▸ **Problem to work on**
Copy each line below that has "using".

■ ■ ■ ■

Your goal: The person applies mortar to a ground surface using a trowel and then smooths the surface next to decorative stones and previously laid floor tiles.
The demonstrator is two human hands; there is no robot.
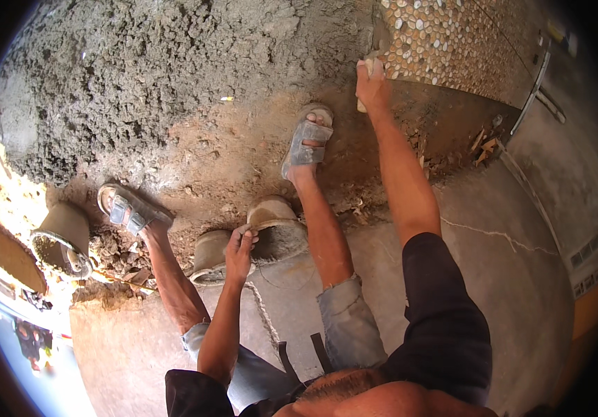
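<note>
My right hand grips a pale tan object, perhaps a block or wooden float, at the seam between rough wet cement and a smooth-edged pebble surface. My left hand is closed at the rim of a tilted, cement-coated bucket, apparently gripping it; the exact contact is partly hidden. A second bucket lies beside it, just left of that hand. My feet in grey strapped sandals stand on the muddy strip below the cement.
Another dirty bucket lies tilted at the left, near rubble and a curved tan object. Cracked concrete runs beneath me to the right. A long metal bar lies along the far right.
</note>
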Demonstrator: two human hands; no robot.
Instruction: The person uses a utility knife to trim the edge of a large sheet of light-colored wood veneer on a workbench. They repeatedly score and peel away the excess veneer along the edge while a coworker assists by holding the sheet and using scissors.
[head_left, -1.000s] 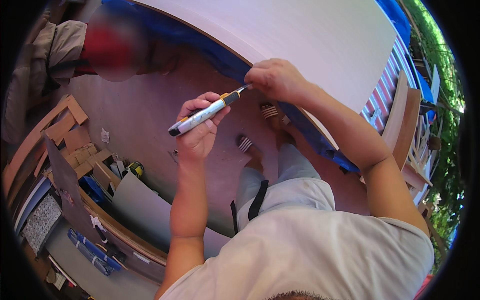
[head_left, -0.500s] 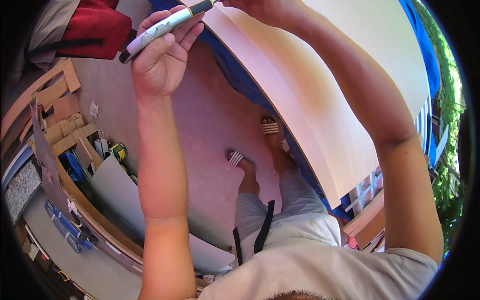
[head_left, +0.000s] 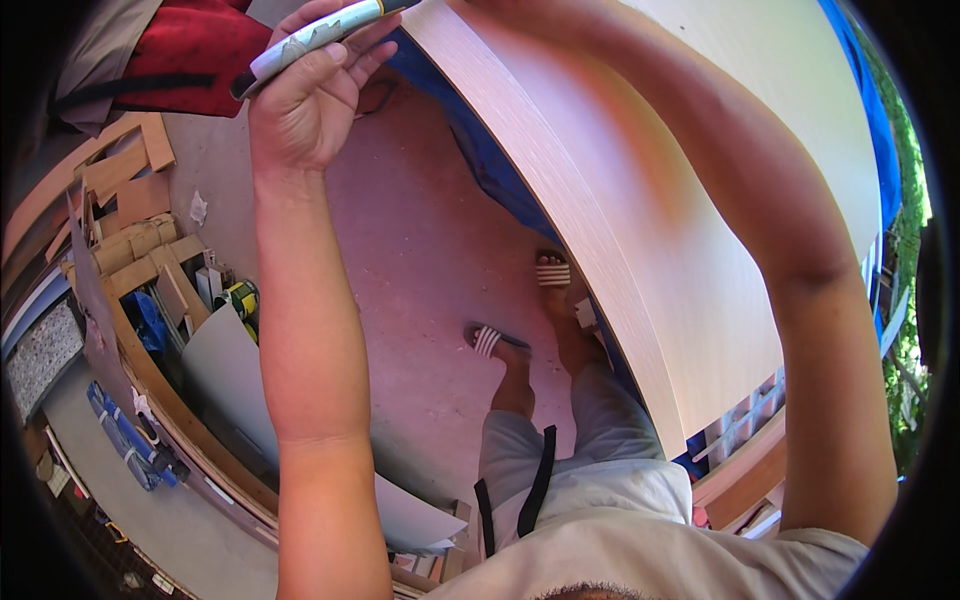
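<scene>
My left hand [head_left: 318, 95] is raised at the top left, palm up. Its thumb presses a silver-bodied utility knife [head_left: 318, 42] against the fingers; the knife's dark front end points up and right. My right hand [head_left: 505, 12] is at the top edge, close to the knife's front end and over the near corner of a pale wood-grain board [head_left: 620, 240]. The picture's edge cuts off its fingers, so what they hold does not show. The board slants down the right side, under my right forearm, with blue sheeting [head_left: 470, 150] beneath its edge.
Wood offcuts [head_left: 130, 190] and a yellow-black tool [head_left: 240, 298] lie in a pile at the left, beside a curved grey sheet [head_left: 225, 375]. Red and beige cloth [head_left: 185, 60] hangs at the upper left. My striped sandals [head_left: 487, 340] stand on the concrete floor [head_left: 420, 260].
My left hand and the knife have moved slightly up and left. My right hand has risen further out of the picture. The board and floor have shifted down and right in view.
</scene>
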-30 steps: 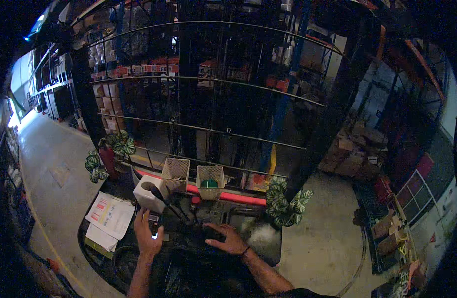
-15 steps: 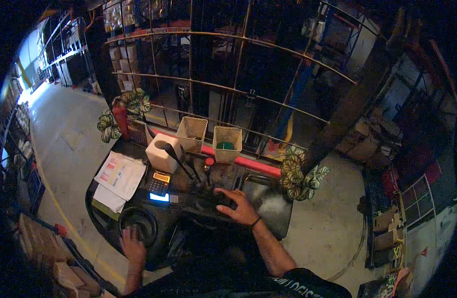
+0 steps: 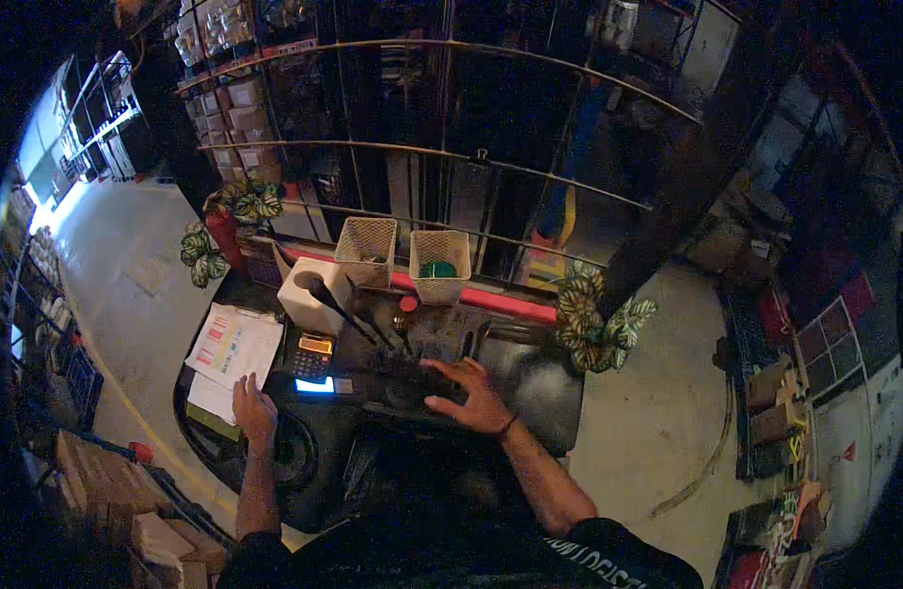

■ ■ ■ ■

▸ **Result of this exercise**
Your goal: The person applies mortar to a ground surface using a trowel and then smooths the surface next to decorative stones and previously laid floor tiles.
Instruction: The person uses a utility knife to trim the edge of a large sheet of light-colored wood veneer on a workbench. They repeatedly score and peel away the excess veneer along the edge while a coworker assists by holding the sheet and using scissors.

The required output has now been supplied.